March 27, 2006
 
NEWS ANALYSIS/COMMENTARY: Pocahontas County Landowners to County: Don’t Abuse Eminent Domain; Take Up State’s Offer
 
By HNN Staff
 
Snowshoe, WV (HNN) – Pocahontas County residents are fighting a proposed sewage treatment facility that would require seizing one family's land via eminent domain, according to a report on West Virginia Public Radio's "Inside Appalachia."
 
The facility would primarily serve the Snowshoe Mountain resort, which needs a larger sewage treatment facility in order to grow. According to WVPR reporter Emily Corio, about 1,800 of the 2,000 customers of the plant would be at Snowshoe.
 
The facility would be located at the tiny community of Slatyfork, near Snowshoe, on nine acres of land which currently belongs to the Sharp family.

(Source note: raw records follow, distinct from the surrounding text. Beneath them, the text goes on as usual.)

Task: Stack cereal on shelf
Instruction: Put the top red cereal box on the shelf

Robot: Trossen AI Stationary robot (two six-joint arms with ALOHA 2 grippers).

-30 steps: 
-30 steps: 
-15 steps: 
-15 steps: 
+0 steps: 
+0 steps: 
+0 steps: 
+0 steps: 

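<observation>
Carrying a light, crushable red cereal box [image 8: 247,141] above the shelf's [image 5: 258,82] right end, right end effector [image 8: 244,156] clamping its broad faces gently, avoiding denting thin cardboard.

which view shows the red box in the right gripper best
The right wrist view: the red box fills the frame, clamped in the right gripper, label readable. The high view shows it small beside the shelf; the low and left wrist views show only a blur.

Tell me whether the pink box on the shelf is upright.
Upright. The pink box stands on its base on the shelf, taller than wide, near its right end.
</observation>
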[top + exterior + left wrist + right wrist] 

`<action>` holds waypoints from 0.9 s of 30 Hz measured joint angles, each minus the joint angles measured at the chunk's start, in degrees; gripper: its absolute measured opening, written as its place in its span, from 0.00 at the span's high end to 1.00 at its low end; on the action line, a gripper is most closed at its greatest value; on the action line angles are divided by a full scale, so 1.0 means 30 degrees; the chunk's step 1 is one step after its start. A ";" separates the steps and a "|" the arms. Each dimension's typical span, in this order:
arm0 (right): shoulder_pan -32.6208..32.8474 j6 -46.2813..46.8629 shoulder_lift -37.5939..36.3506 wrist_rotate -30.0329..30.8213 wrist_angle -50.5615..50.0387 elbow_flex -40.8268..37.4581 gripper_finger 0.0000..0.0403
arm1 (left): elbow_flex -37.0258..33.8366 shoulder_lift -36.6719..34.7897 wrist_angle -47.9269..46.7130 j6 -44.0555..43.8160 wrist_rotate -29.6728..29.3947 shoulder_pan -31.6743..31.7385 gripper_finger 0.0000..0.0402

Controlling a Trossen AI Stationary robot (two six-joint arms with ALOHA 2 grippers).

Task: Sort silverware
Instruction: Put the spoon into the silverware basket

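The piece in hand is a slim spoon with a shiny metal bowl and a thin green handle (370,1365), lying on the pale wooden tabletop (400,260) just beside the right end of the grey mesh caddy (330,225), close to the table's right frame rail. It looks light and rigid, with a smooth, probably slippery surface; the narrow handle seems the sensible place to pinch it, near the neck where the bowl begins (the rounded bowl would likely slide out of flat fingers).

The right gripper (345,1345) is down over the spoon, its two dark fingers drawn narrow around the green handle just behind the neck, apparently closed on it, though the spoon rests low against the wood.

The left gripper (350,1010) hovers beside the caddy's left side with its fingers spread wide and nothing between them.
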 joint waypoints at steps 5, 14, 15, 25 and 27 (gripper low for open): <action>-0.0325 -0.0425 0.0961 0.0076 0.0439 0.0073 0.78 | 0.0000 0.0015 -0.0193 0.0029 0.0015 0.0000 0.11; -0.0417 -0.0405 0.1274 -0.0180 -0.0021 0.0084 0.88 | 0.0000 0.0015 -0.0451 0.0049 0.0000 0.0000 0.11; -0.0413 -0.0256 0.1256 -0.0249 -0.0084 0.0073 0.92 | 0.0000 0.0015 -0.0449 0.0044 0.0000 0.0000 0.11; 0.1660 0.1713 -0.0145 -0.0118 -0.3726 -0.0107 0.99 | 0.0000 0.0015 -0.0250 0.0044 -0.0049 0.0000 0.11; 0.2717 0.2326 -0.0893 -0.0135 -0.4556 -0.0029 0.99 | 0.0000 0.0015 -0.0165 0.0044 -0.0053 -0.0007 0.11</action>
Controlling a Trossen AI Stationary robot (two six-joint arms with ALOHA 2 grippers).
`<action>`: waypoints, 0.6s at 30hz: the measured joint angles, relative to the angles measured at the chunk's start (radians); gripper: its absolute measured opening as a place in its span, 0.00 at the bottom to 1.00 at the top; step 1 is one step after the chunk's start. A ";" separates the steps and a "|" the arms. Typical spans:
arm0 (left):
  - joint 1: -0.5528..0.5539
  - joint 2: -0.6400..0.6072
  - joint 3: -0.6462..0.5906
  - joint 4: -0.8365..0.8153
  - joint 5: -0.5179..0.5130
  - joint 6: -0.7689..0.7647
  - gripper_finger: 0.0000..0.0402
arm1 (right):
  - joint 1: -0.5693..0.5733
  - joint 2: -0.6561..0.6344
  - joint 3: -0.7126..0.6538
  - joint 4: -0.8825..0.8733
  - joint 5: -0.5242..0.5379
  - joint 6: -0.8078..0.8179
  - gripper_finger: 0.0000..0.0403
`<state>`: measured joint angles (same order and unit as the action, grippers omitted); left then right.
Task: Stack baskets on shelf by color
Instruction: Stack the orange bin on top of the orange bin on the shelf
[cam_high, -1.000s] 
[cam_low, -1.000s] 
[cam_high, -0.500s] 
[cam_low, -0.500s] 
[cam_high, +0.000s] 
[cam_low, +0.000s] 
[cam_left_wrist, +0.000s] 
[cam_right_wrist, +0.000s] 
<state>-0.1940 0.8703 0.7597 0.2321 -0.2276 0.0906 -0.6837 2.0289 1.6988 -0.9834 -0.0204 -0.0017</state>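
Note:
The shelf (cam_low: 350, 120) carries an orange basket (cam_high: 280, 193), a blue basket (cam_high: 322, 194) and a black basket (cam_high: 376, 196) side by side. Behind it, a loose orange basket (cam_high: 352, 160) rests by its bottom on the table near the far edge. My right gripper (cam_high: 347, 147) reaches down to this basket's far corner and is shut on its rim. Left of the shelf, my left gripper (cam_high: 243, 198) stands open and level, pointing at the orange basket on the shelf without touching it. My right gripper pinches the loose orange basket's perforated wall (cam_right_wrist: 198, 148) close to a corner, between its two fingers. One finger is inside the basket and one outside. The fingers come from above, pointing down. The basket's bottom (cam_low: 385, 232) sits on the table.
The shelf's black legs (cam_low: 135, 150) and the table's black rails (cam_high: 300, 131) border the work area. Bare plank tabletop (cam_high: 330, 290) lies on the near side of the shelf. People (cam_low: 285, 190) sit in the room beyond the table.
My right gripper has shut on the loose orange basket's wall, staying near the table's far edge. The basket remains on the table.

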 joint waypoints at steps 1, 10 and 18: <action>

They own a bed-and-breakfast adjacent to the proposed site along Highway 219 and claim their business will suffer if the plant is built.
 
Tom Shipley, who runs the bed-and-breakfast, says 60 percent of the land in Pocahontas County is owned by the state and federal governments, yet the county wants to seize private land for the project.
 
The county offered the Sharps about $100,000, but the family won't sell. County officials will have to use eminent domain to obtain the property. This is only one of many
 
When Pocahontas County State Senator Walt Helmich heard about the controversy, he asked the governor to make nearby state land available. Gov. Joe Manchin agreed, and a plot of land near the current site could be transferred to the developer for at $1 fee to the county commission.
 
The county says the alternate site would increase the overall price tag of the project by $3 million dollars from its current $17 million.
 
While the Sharps and Shipley understand that $3 million dollars is a lot of money – about 18 percent of the project's current budget – they think the county should use the state's land instead of seizing private land.
 
The land itself may not be worth the $3 million, but eminent domain should only be used in cases when no alternative is available and when the project is essential to a community's survival.
 
In this case, other land is available and the plant is to foster growth, not sustain an existing community. The sewer project is a worthy one, but it is absolutely not appropriate to obtain private property by the extreme measure of eminent domain in order to save money to essentially benefit another private property owner or owners.